**AIM OF THE TASK**
Will you output all of the data below exactly, omitting the images?

**DATA BLOCK**
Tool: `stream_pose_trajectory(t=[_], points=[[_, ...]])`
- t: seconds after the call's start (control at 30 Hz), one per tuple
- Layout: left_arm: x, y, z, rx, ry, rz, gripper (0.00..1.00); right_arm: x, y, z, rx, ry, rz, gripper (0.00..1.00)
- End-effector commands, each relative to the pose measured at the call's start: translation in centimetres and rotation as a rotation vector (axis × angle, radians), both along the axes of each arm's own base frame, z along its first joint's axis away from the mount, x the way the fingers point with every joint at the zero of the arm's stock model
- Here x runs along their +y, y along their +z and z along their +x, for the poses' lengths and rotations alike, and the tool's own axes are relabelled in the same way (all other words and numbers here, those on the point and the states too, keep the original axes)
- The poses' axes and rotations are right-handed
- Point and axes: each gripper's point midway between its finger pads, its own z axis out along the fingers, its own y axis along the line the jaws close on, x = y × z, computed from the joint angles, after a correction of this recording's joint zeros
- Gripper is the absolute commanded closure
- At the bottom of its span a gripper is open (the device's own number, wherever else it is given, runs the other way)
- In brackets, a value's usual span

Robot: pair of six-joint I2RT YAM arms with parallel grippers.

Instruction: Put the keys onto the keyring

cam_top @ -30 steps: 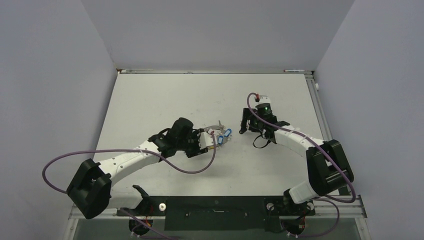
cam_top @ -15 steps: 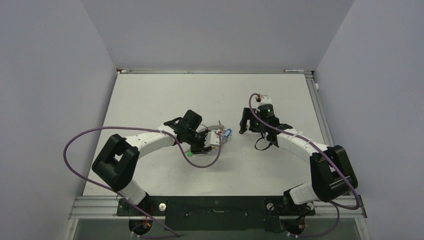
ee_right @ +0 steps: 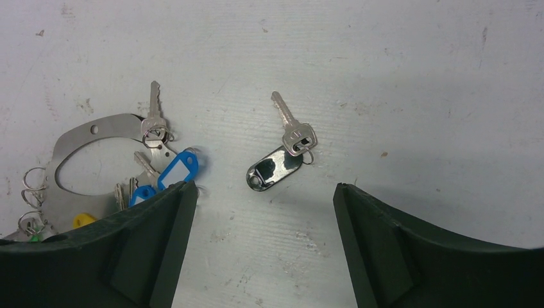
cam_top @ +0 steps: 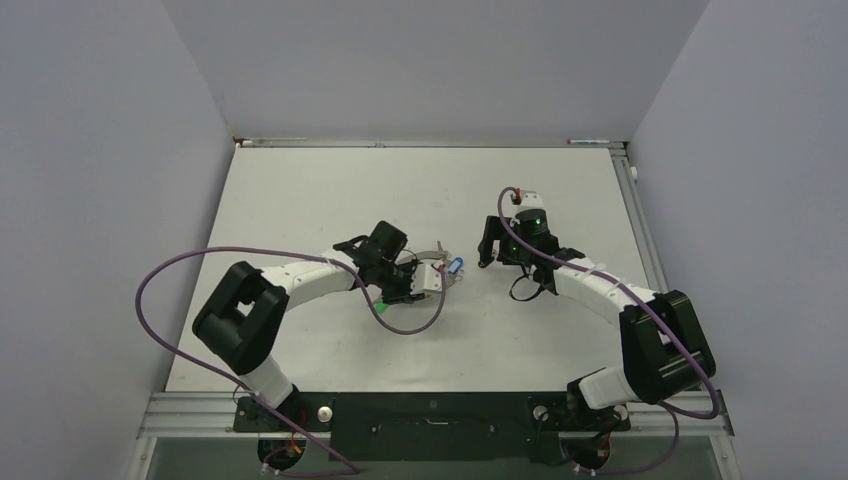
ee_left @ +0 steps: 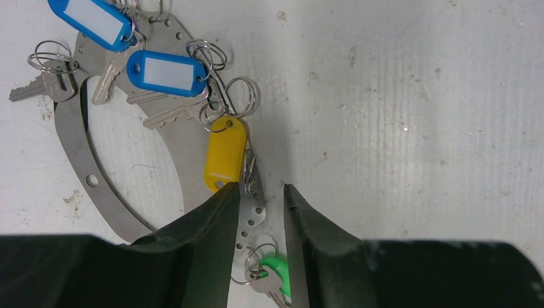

**WRITTEN SOLUTION**
Tool: `stream_pose_trajectory(t=[_], points=[[_, ...]])`
- t: seconds after the call's start (control at 30 Hz), one per tuple
- Layout: left_arm: x, y, z, rx, ry, rz, gripper (0.00..1.00); right_arm: x, y, z, rx, ry, rz, gripper (0.00..1.00)
- End-effector commands, each relative to the pose measured at the call's start: translation in centimetres and rotation as a rotation vector (axis × angle, radians), both along the axes of each arm's own base frame, z along its first joint's axis away from the mount, x the way the fingers point with every joint at the zero of the arm's stock model
- Here x runs along their +y, y along their +z and z along their +x, for the poses' lengths and rotations alike, and the tool's own axes are relabelled in the same way (all other words and numbers here, those on the point and the states too, keep the original axes)
- The poses' axes and rotations are right-handed
- Point and axes: each gripper's point midway between its finger pads, its own z axis out along the fingers, its own y axis along the line the jaws close on, x = y × z, computed from the joint angles, after a correction of this recording's joint zeros
- Gripper is the absolute commanded closure
- At the bottom of its span a gripper is open (the device's own number, wherever else it is given, runs the other way)
- In brackets, a value's usual span

Robot: pair of six-joint I2RT YAM arms with parallel grippers.

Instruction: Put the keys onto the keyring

cam_top @ -30 steps: 
cam_top @ -15 steps: 
ee_right @ +0 steps: 
cam_top @ +0 steps: 
ee_left @ +0 steps: 

The complete output has now been given.